Le Qi du thé est une notion qui semble revenir assez fréquemment sur la toile, et bien souvent, il existe une certaine incompréhension ou une méconnaissance à ce sujet. Tout d'abord, je crois qu'il est important d'essayer de comprendre cette notion avec son intellect. Tentons de trouver une définition simple, bien que la question soit complexe et pleine de subtilités. En Chine (et dans d'autres pays d'Asie), le Qi est le souffle qui anime l'univers et la vie. Il est présent dans toutes les manifestations de la nature (dans le thé, bien sûr). Donc dans la pensée chinoise, pas de Qi, pas de vie. Le terme Qi reste extrêmement difficile à traduire, mais, pour que les Occidentaux puissent comprendre, le mot énergie pourrait convenir, bien qu'il n'existe pas d'équivalence exacte, et que finalement le terme souffle reste plus approprié. Le Qi est donc un principe fondamental et universel, animant et reliant toute chose, et toujours en mouvement. En Chine, que ce soit dans la médecine, dans la géomancie (feng shui), dans l'art ou dans la vie quotidienne (etc), l'idée première est de favoriser la circulation du Qi pour créer l'harmonie. Précisons aussi que les Chinois distinguent différents types de Qi, ou disons plutôt qu'il existe des nuances. La notion de Qi est présente dans les trois grandes formes de sagesses chinoises, à savoir : Taoïsme, Bouddhisme, Confucianisme.
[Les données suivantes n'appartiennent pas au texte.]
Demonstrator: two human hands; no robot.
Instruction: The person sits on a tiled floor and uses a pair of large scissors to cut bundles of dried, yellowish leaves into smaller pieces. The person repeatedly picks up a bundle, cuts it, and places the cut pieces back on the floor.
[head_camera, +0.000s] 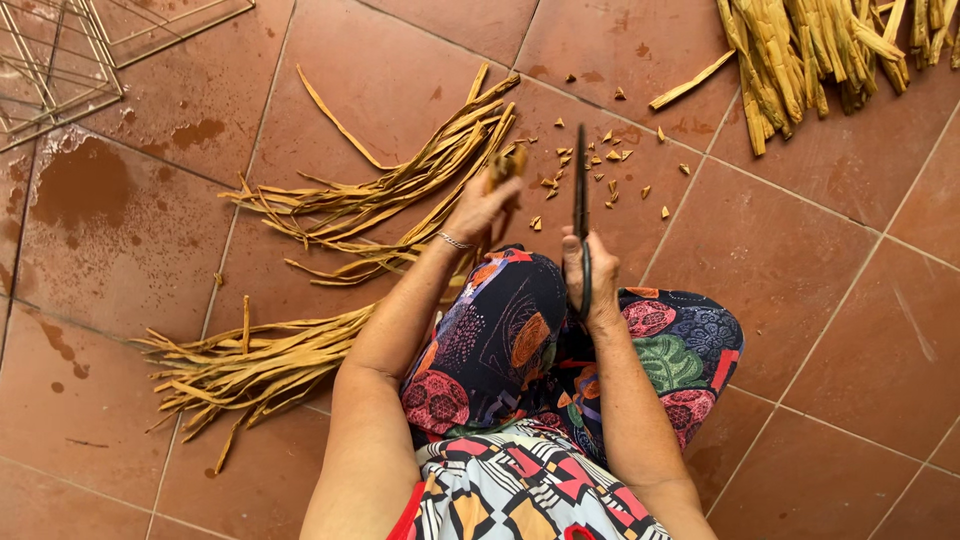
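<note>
Just ahead of the knees, the left hand (480, 205) pinched a dried strip (505, 165) by its end, while the right hand (585, 275) gripped black shears (580, 190) upright beside it. Cut chips (600, 160) dotted the floor tiles (820, 300); strip bundles (380, 195) lay leftward.

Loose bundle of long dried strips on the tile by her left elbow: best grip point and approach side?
Probably the bundle of strips is best gripped near its right end, by the left arm, where the strips converge into a tight band. The far left end fans into splayed tips. Come from above, fingers closing across the strips' run; they lie flat on the tile floor, so a side approach finds little to catch.
</note>
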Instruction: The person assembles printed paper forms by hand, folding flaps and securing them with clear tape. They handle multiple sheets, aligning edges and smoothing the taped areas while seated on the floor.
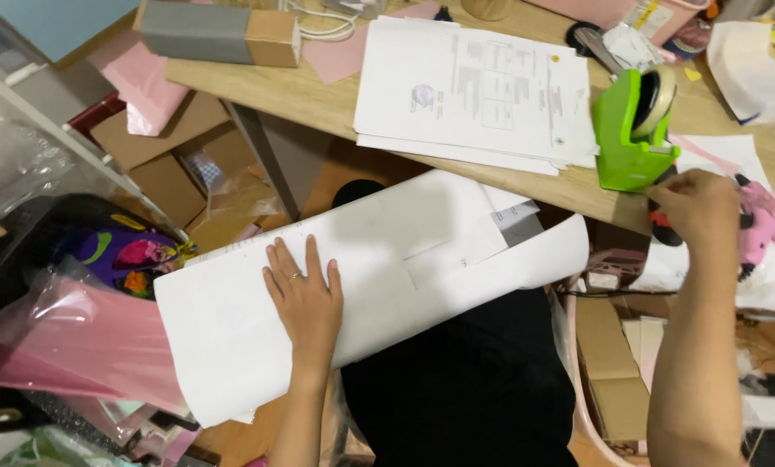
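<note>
A large white paper-wrapped roll [387,277] lies across my lap below the desk edge. My left hand [303,298] rests flat on it, fingers spread, pressing the wrapping down. My right hand [697,203] reaches to the green tape dispenser [631,130] on the wooden desk [292,95]. Its fingers are pinched at the dispenser's front, where the tape end comes off; the tape itself is too thin to make out. A dark object sits just under that hand.
A stack of white printed sheets [474,91] lies on the desk beside the dispenser. A grey and brown box [219,33] sits at the desk's far left. Pink plastic bags [85,333] and cardboard boxes [167,156] crowd the floor left; more cardboard [611,363] stands right.
</note>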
La notion de Qi, et toute la perception de l'univers qui va avec, est un axiome auquel on peut adhérer ou non. En Chine, il est profondément ancré dans la culture et la pensée. Si l'on n'admet pas l'existence du Qi, on ne pourra le voir dans le thé, ni dans rien d'autre d'ailleurs.




Personnellement, l'observation de la nature, des phénomènes de la vie, ainsi que l'observation de mon propre souffle m'ont naturellement conduit à adhérer et à admettre la notion de Qi, qui d'ailleurs m'apparait d'une logique implacable. Il est fondamental de savoir si l'on est en accord avec ce concept car cela va déterminer notre manière de voir les choses et notre avis sur la question. Inutile de chercher quoi que ce soit de surnaturel dans tout cela, il suffit simplement de comprendre et de savoir se positionner.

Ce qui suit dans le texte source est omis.